Phillip Magness on Tariff History

December 7, 2009 by

A brilliant young Ph.D. named Phillip Magness just finished his doctoral dissertation in the Ph.D. program in Public Policy at George Mason University.

The dissertation is an excellent new tariff history from the beginning of the republic up through the adoption of the income tax in 1913. One of the most important contributions here is Phil’s demonstration of how utterly wrongheaded historians like James McPherson can be when they comment on such things as the role of tariffs in American history without the benefit of any education in the field of economics, even at the most basic levels.

He also shows how almost all historians who write on the subject rely mostly on the mushy and deceptive language of protectionist politicians. (Alexander Hamilton does not come off in a very favorable light, nor do his main biographers).

{ 2 comments }

MB December 7, 2009 at 10:53 am

This sounds very interesting.

I hope that he turns this into a book, hopefully on that will be pitched to the general reading, and not just academia. (ie, something like Meltdown, vs a $60 book that would only be read by the ‘intellegistia’).

Someone needs to write (if there is a book on this topic, I do not know of one) that examines ALL the booms & busts in, at least, American History.
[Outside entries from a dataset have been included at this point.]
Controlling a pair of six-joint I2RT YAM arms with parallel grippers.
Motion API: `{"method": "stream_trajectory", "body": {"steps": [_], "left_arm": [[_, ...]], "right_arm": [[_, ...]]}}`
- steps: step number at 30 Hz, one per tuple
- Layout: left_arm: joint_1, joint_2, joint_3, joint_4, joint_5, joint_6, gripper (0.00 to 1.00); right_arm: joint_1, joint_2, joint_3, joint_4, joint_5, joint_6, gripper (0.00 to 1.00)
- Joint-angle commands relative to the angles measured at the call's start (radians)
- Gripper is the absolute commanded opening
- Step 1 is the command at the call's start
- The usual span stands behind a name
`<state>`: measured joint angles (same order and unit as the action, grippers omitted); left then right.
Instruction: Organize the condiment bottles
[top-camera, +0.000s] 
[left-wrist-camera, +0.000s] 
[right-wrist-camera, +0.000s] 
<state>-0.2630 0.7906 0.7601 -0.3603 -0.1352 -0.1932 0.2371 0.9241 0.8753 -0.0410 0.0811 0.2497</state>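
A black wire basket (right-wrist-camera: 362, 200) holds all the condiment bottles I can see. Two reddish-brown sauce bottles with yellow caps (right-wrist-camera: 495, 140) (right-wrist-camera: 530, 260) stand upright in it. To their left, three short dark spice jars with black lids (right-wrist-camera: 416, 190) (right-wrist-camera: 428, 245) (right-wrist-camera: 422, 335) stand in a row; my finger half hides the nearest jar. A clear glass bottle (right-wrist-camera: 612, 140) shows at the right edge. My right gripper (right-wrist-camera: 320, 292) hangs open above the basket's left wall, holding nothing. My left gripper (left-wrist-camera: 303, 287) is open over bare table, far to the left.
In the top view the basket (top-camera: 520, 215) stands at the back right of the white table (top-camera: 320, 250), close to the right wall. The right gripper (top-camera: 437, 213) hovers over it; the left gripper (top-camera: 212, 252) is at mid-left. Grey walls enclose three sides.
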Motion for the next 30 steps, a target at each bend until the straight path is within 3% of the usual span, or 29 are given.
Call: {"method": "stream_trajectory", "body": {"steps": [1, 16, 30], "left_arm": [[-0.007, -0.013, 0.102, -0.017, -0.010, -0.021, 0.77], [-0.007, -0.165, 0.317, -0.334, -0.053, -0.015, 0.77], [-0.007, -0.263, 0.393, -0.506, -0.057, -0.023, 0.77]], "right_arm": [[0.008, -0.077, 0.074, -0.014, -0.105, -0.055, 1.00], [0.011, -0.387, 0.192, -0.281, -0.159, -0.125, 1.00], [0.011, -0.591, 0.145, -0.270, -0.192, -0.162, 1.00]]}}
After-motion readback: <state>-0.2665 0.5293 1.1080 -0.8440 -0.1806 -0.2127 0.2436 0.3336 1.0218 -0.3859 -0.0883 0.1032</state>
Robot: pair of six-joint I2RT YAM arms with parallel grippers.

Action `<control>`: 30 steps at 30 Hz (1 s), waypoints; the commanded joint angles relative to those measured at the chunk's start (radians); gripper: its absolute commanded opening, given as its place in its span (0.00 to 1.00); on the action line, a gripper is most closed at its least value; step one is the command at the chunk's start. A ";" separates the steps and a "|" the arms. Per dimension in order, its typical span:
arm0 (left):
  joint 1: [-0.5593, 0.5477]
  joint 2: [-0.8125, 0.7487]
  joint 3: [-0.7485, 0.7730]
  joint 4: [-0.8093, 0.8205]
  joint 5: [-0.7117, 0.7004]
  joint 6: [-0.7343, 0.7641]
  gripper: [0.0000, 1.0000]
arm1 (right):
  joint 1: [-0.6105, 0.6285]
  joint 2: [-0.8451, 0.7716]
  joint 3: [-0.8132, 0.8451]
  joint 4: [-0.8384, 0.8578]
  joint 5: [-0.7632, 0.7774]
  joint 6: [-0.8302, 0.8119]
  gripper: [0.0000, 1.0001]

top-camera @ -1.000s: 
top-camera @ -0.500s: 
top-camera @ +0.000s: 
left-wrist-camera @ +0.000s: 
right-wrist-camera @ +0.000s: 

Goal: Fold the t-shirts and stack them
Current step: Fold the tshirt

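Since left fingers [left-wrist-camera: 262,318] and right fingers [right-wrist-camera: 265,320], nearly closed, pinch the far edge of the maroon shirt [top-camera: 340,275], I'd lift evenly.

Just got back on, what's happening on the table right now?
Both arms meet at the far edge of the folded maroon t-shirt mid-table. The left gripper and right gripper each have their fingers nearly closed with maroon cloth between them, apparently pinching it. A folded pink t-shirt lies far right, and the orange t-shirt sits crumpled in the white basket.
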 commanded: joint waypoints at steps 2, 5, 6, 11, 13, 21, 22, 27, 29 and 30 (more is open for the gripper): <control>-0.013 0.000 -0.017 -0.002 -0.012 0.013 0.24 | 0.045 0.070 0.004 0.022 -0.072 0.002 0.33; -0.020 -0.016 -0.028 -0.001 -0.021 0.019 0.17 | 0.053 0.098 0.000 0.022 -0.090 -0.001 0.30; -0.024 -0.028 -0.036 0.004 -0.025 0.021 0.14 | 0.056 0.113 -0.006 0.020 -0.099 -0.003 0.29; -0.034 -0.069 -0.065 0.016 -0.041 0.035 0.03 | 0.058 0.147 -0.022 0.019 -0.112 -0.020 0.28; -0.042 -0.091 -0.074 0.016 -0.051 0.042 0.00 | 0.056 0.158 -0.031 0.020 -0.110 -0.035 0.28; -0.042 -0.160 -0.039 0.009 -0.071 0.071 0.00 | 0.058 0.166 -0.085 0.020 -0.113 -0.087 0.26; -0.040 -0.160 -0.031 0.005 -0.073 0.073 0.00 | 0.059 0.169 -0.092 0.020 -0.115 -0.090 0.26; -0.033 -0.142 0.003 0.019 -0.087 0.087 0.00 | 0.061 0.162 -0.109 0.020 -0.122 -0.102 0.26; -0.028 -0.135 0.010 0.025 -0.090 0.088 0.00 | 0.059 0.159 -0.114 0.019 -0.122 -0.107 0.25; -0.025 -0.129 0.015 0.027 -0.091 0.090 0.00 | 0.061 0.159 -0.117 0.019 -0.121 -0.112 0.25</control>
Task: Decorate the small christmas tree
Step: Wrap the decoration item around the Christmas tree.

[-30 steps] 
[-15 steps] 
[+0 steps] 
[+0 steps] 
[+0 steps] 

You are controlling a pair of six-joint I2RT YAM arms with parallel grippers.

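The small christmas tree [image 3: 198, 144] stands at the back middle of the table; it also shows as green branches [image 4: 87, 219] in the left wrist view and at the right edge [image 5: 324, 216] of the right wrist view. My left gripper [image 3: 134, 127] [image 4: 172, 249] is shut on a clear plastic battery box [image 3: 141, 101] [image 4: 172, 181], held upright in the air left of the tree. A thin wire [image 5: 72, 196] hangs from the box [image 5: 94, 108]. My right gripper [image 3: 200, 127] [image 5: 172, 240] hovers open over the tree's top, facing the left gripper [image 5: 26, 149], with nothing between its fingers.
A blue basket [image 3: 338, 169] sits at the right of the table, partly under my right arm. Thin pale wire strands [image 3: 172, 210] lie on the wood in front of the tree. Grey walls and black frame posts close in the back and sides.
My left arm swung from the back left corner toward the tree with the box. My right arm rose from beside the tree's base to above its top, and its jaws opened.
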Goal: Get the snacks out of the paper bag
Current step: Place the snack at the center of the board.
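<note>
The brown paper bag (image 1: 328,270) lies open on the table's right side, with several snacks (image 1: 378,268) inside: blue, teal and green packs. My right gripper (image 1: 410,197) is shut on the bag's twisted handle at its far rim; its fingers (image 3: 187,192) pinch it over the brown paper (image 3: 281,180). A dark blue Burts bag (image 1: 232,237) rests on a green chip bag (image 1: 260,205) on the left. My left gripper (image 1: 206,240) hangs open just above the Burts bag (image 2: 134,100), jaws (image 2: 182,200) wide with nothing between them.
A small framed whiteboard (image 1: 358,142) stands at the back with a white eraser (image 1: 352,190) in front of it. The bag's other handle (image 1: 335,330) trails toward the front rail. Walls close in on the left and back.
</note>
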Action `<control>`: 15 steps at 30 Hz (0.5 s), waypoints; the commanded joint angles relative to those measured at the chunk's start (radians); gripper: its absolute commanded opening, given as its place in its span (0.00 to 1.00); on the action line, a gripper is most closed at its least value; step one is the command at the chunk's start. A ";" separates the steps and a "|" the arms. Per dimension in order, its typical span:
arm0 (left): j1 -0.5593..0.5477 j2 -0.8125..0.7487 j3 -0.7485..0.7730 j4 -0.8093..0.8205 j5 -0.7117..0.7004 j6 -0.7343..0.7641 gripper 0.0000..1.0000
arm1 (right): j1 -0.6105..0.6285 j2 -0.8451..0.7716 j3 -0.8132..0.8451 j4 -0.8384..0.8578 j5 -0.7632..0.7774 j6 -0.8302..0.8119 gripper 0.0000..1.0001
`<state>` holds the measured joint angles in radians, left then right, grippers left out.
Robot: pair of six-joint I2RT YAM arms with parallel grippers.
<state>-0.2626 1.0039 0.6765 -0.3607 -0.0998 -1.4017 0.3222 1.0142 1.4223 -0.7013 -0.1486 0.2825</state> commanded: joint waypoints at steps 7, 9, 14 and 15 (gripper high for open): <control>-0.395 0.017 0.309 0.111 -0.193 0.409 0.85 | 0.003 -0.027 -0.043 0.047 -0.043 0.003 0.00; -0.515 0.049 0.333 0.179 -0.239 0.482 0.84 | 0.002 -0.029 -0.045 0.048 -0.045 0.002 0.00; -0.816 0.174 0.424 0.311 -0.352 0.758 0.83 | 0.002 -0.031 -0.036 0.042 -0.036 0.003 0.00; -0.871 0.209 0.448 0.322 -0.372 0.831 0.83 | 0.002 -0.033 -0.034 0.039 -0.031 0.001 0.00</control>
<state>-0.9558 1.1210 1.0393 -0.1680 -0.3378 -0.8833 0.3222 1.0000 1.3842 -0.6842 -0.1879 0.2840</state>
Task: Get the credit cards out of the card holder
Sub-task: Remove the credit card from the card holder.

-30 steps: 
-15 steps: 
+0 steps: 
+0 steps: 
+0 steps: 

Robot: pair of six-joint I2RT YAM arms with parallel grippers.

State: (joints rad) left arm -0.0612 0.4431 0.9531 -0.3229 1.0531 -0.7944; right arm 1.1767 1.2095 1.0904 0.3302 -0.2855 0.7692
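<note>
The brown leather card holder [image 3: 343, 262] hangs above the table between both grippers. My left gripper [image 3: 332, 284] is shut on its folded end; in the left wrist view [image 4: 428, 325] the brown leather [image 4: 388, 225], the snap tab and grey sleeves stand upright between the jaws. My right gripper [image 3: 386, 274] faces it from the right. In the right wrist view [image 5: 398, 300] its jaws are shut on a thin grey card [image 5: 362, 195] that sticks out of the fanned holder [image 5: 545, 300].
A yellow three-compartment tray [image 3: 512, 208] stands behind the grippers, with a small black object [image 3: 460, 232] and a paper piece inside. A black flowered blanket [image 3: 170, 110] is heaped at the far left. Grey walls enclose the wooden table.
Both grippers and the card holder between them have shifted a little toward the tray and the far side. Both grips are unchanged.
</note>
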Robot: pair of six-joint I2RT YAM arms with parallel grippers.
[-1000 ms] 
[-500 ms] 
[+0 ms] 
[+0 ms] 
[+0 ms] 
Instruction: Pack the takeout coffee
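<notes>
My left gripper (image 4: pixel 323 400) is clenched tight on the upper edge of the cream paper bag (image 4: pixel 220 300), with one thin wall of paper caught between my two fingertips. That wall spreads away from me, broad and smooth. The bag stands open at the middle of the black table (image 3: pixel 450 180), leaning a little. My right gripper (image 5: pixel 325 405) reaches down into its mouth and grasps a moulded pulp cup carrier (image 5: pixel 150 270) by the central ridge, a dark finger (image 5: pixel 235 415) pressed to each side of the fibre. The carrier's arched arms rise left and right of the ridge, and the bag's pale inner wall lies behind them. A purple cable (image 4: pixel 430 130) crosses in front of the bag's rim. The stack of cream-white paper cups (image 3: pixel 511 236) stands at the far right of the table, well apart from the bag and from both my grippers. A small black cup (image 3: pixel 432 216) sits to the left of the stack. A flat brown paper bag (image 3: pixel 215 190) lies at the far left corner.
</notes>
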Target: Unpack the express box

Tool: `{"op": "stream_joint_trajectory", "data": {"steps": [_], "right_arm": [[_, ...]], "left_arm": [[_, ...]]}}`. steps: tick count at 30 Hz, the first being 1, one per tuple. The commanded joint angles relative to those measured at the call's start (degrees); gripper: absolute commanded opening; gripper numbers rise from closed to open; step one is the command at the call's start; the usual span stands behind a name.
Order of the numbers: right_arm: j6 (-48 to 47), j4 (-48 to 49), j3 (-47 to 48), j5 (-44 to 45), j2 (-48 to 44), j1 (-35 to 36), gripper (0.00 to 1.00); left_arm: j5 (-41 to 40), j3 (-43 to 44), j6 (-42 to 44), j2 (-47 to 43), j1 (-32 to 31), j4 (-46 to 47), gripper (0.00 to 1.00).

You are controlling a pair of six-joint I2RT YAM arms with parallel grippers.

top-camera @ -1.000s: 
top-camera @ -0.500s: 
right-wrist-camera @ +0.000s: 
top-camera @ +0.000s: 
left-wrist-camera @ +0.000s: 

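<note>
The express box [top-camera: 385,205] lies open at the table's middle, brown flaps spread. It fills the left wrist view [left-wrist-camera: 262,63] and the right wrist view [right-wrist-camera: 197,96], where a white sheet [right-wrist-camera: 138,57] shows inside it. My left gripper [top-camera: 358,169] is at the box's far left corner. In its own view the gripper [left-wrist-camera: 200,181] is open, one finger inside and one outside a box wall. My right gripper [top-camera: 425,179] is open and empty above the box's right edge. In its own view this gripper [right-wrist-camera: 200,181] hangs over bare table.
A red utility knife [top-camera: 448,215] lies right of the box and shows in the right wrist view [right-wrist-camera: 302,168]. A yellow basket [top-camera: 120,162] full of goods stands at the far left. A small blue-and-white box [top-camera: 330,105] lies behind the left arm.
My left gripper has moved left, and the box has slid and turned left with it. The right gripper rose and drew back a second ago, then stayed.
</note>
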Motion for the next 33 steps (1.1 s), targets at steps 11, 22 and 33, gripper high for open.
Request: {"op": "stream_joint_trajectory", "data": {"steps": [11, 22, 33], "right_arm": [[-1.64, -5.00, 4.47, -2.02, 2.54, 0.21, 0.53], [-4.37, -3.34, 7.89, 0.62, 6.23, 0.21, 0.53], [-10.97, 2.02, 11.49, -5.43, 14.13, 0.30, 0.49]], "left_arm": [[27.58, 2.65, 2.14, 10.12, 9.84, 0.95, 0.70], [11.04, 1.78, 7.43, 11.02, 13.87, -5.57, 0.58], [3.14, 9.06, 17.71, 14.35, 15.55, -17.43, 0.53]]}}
This would address the problem that people have of what was the cause of booms/busts before the Fed.

Jake December 7, 2009 at 4:20 pm

Someone needs to write (if there is a book on this topic, I do not know of one) that examines ALL the booms & busts in, at least, American History. This would address the problem that people have of what was the cause of booms/busts before the Fed.

A book on that is long overdue. It’d be an invaluable resource.